What kind of new innovations can we expect in the next years from Mountain Laurel Designs?

It’s important to try new things and we are always looking at new designs and materials. I worked with the DuoMid for 3 years trying it out myself in the field before we offered it as a product. The new SoloMid in Shield Silnylon, Spintex and Cuben will come out in spring and the updated Dyneema X packs.

Got to love the look of this busyness!

What is your own favorite backpack, sleeping system and shelter, and did you make it yourself?

I don’t have a One favorite. It depends on the trip but usually it’s whatever I’m prototyping at the moment. So it's a protoype sub 10oz pack and the SoloMid this week.

Do you think ultralight backpacking will become more popular and break into the mass market, or will it continue to be something for a small group of people?

More and more people will are trying to get outdoors. The last decade saw a shift towards front country sports and less in-the-woods trips but I feel that is changing back. People want to get out in the woods and gain some sense of peace with nature. They don’t always have much time so the UL approach is one way to get out farther and see more in one weekend.

Are you the cooperating "behind the scenes" with other cottage manufacturers? Are you for example in touch with Brian Frankle of ULA Equipment, Glen Van Peski from Gossamer Gear or any of the other cottage manufacturers, and talking about developments and the like?
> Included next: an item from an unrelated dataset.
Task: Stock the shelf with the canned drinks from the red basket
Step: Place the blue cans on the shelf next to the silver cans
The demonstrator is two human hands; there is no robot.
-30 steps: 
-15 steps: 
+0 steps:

I’m friends with some of the other small UL company owners and always look forward to seeing them at gatherings like Trail Days. But there’s not really any specific cooperation at the product or market level and that’s good for the consumer - we’re all working independently to make great gear and offer competitive choices. Occasionally we’ll talk about broad business issues that affect the UL industry as a whole like gear trends and the overall outdoor market. For example, in 2008 and 2009 I first spotted a huge problem with some the waterproof materials that I knew a few other UL companies also use in shelters and alerted others about the problem before they built lots of product with the leaky fabric. I cooperate with a few non-competing companies like thru-hiker.com, etc. on sourcing cutting edge fabrics. Overall, I think we all want each other do well because that means the UL movement is continuing to grow.

Ron, I thank you for taking the time to answer my questions.